Hal ini disampaikan Sekretaris Daerah Kota Mojokerto, Gaguk Tri Prasetyo, menanggapi pertanyaan publik soal status pencairan TPP hingga pertengahan tahun 2025.
Menurut Gaguk, hingga saat ini sebagian besar Organisasi Perangkat Daerah (OPD) telah mencairkan TPP ASN hingga bulan Juni. Sementara sisanya tengah dalam proses administrasi yang berbeda-beda tergantung pada kesiapan data dan pengajuan dari masing-masing OPD.
“Untuk bulan Juli, memang masih dalam proses dan akan mulai dicairkan pada bulan Agustus. Semua berjalan sesuai alur dan prosedur yang berlaku,” jelas Gaguk, Jumat (1/8).
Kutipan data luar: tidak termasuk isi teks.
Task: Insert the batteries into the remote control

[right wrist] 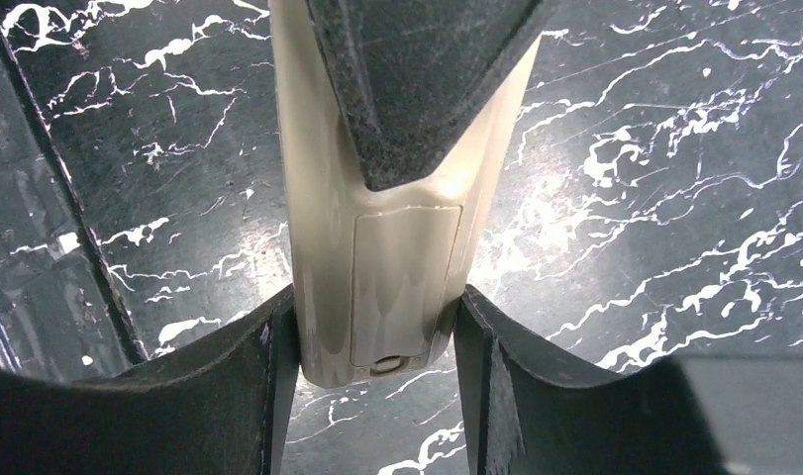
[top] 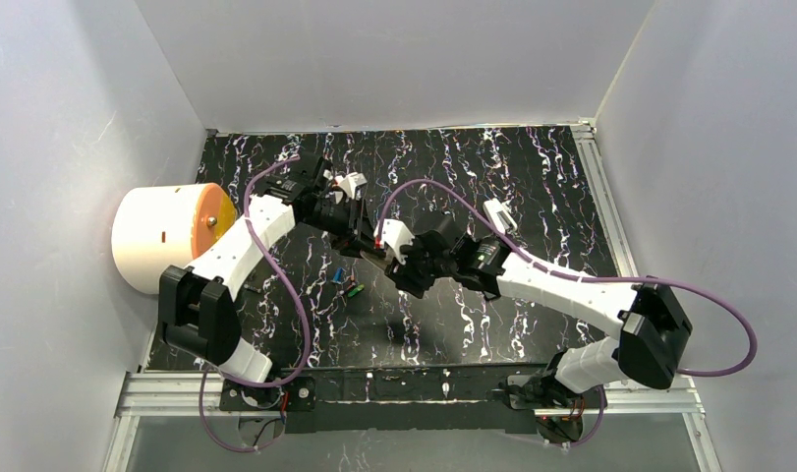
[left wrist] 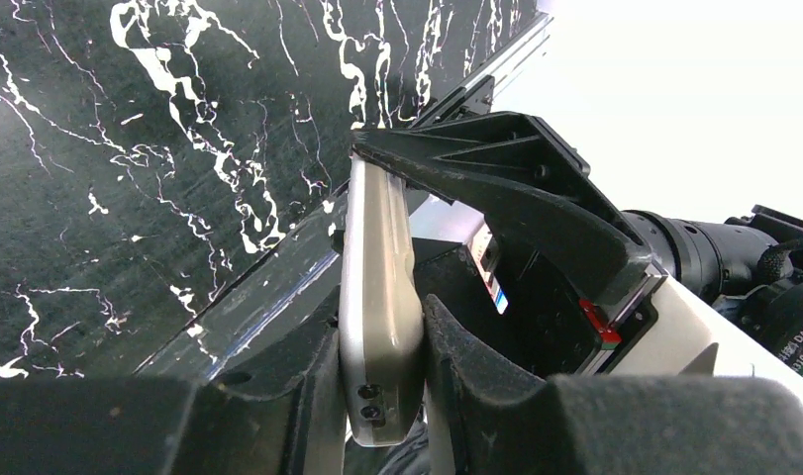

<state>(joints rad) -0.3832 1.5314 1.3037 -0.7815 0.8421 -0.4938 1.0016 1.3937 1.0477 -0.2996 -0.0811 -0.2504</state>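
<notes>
Right gripper (right wrist: 374, 297) is clamped across the tail end of the remote control (right wrist: 318, 198), back side toward the wrist camera, which leaves the battery cover (right wrist: 407, 282) exposed (looks shut, not yet opened). Left gripper (left wrist: 382, 332) pinches the same remote edge-on from the other end, probably to brace it while the cover gets worked. The remote sits mid-frame in the overhead view, seemingly lifted off the table (top: 532, 167). Blue battery (top: 337, 277) and green battery (top: 356, 290) lie loose just lower left of the grippers, unloaded.
</notes>
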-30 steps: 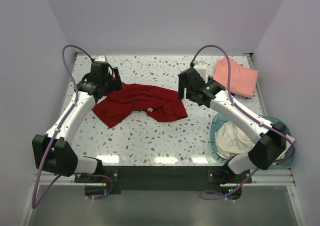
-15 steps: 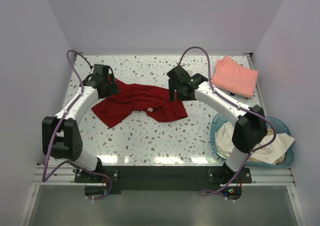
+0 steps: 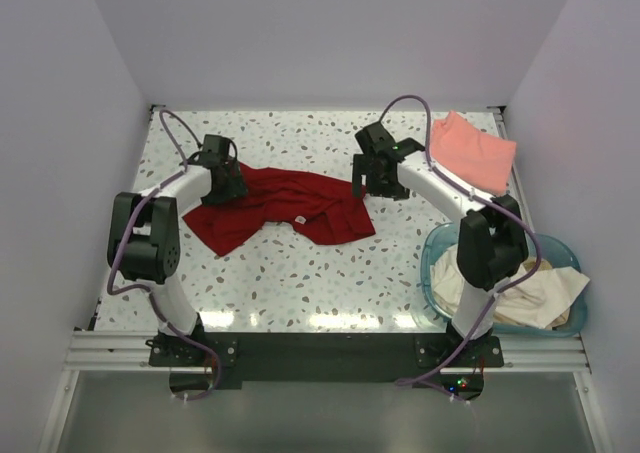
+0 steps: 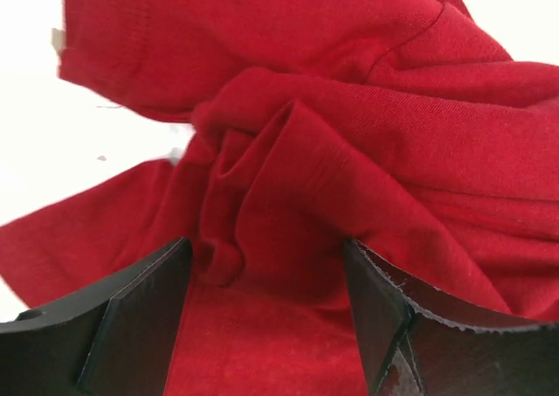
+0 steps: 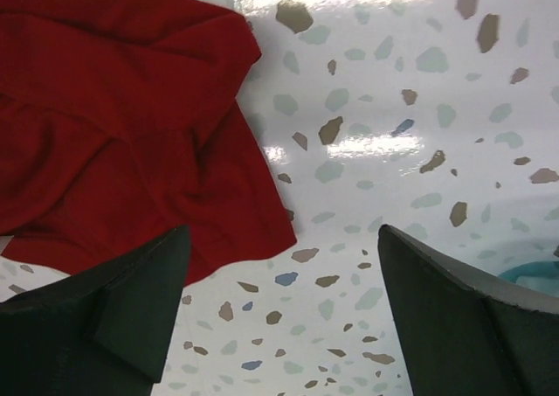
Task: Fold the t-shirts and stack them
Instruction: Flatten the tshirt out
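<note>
Red shirt [image 3: 285,208] is lying crumpled mid-way on the white speckled surface [image 3: 300,273], and pale lilac walls [image 3: 330,43] are closing it in on three sides. The left claw [image 4: 266,265] is standing apart around a fold of the shirt; the right claw [image 5: 284,239] is hovering wide apart over its edge.

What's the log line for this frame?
left gripper: open, astride red shirt fold | right gripper: open, over its other edge | pink shirt: far right corner | cream shirts: in basket
</note>
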`<state>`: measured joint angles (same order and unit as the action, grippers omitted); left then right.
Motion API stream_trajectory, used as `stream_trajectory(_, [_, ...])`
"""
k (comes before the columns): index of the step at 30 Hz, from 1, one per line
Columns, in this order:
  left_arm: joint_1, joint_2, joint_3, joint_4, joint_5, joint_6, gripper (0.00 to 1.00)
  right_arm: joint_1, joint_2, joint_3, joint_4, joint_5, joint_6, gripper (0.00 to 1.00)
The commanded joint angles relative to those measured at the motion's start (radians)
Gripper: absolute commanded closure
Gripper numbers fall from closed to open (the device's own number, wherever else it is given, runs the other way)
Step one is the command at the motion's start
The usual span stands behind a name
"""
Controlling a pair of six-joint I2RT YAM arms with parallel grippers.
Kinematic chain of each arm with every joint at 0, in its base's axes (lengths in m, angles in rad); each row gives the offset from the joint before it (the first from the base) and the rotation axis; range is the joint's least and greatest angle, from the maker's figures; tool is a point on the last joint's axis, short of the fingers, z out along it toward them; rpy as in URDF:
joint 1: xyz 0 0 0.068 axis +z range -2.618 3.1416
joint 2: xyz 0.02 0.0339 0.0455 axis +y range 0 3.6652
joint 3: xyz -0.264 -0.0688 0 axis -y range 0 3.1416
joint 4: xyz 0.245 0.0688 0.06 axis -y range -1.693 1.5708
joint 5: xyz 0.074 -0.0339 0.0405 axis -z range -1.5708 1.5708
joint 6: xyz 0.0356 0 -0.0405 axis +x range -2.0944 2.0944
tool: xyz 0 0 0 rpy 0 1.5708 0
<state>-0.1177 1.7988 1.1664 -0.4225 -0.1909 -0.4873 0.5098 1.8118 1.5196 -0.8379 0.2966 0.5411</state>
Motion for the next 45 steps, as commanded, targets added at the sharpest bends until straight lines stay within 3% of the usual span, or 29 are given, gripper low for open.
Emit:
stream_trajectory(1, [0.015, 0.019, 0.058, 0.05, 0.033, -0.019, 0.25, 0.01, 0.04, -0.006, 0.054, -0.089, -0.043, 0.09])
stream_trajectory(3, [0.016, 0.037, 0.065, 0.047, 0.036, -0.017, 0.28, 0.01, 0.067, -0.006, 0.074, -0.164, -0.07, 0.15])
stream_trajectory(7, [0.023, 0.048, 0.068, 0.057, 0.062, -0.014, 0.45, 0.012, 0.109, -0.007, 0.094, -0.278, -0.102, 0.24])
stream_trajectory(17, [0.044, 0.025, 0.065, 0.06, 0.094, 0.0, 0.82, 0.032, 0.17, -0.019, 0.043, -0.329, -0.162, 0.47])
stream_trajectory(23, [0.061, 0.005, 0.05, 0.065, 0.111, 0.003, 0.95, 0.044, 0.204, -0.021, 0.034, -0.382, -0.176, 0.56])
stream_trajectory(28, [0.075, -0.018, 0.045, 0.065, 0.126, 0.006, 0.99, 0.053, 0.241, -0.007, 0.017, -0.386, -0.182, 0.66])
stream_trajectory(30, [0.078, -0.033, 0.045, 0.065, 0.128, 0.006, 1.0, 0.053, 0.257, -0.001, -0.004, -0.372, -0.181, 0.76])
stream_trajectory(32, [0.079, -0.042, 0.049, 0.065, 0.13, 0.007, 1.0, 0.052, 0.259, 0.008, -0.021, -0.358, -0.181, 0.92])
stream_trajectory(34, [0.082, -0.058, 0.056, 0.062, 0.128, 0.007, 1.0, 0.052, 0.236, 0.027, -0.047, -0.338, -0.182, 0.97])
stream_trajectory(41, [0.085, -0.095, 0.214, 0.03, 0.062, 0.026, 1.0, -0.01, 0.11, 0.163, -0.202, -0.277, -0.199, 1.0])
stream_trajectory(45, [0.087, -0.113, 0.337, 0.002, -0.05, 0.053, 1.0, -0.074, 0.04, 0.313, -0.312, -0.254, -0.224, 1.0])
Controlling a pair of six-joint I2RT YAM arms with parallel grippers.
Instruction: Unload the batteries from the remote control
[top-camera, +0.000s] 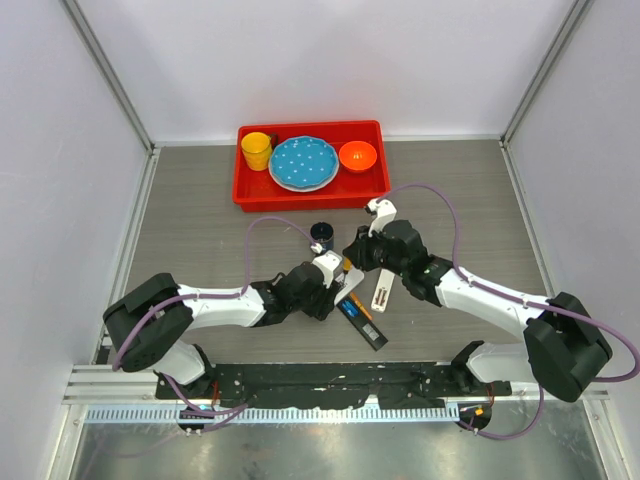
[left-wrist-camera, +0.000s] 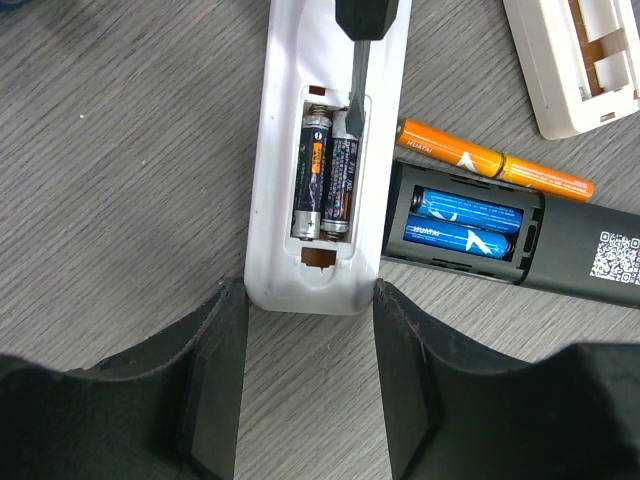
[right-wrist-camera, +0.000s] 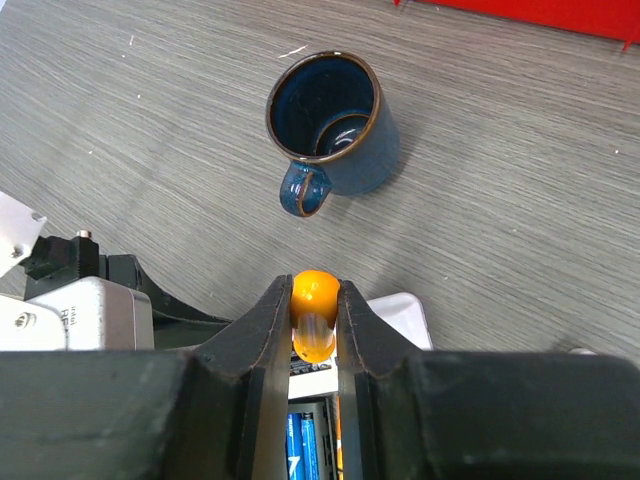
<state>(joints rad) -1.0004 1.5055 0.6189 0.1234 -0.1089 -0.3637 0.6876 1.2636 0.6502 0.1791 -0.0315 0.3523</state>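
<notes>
Checking the white remote (left-wrist-camera: 285, 150): my left gripper (left-wrist-camera: 310, 292) clamps its near end, and the right gripper (right-wrist-camera: 314, 305) is closed on the screwdriver (left-wrist-camera: 368, 15). Dark grey batteries (left-wrist-camera: 325, 175) lie lengthwise in the bay, with the blade at the right cell's far end. I judge the right arm nearer.

I count six batteries: two dark grey batteries (left-wrist-camera: 312, 170) in one white remote (left-wrist-camera: 285, 150), two blue batteries (left-wrist-camera: 465, 205) in the black remote (left-wrist-camera: 580, 250), and two orange batteries (left-wrist-camera: 445, 150) loose on the table. That makes three remotes, since a second white remote (left-wrist-camera: 575, 60) lies there too. There is one screwdriver (right-wrist-camera: 314, 295) and one dark blue mug (right-wrist-camera: 345, 130). A single red tray (top-camera: 310, 195) holds one yellow cup (top-camera: 257, 150), one blue plate (top-camera: 304, 163) and one orange bowl (top-camera: 358, 156). Two robot arms work here, the left arm (top-camera: 215, 305) and the right arm (top-camera: 480, 295).
</notes>
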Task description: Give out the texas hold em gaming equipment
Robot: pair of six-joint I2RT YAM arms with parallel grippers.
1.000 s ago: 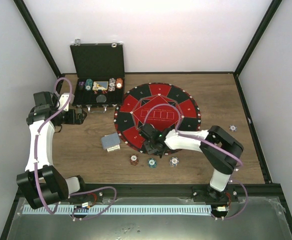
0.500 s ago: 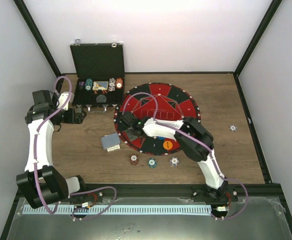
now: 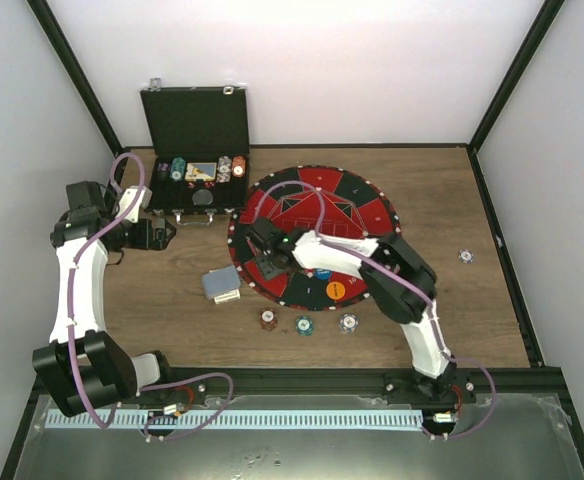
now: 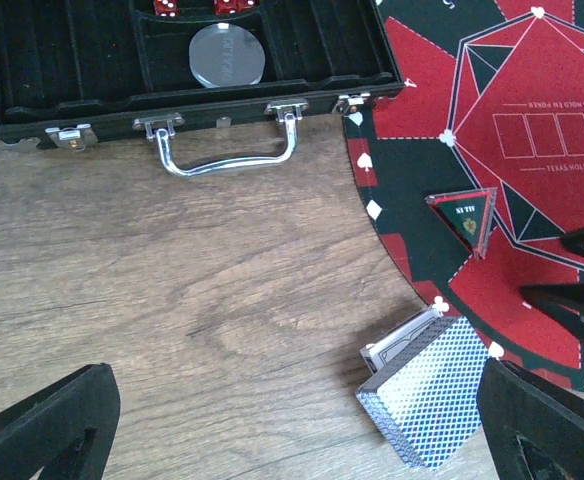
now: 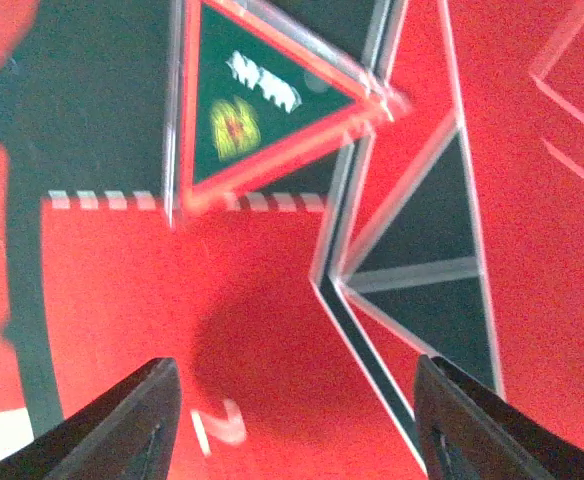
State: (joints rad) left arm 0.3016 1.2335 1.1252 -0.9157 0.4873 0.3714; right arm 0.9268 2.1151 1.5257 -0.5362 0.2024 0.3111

Ia mengurai bahwa sistem TPP ASN di Pemkot Mojokerto terdiri dari dua komponen utama, yakni TPP statis dan TPP dinamis. TPP statis bersifat tetap layaknya gaji bulanan dan pencairannya bergantung pada pengajuan dari masing-masing OPD. Keterlambatan di tahap ini umumnya disebabkan belum masuknya usulan dari unit kerja terkait.
“Kalau ada keterlambatan, itu biasanya karena OPD belum mengajukan. Mekanismenya rutin, dan bisa diajukan tiap bulan,” jelasnya.
Sementara untuk TPP dinamis, pencairan dilakukan berdasarkan capaian kinerja pegawai yang harus dilengkapi dengan data dukung melalui sistem e-Tukin. Menurut Gaguk, proses ini memang membutuhkan waktu karena setiap ASN wajib menginput bukti pencapaian individu.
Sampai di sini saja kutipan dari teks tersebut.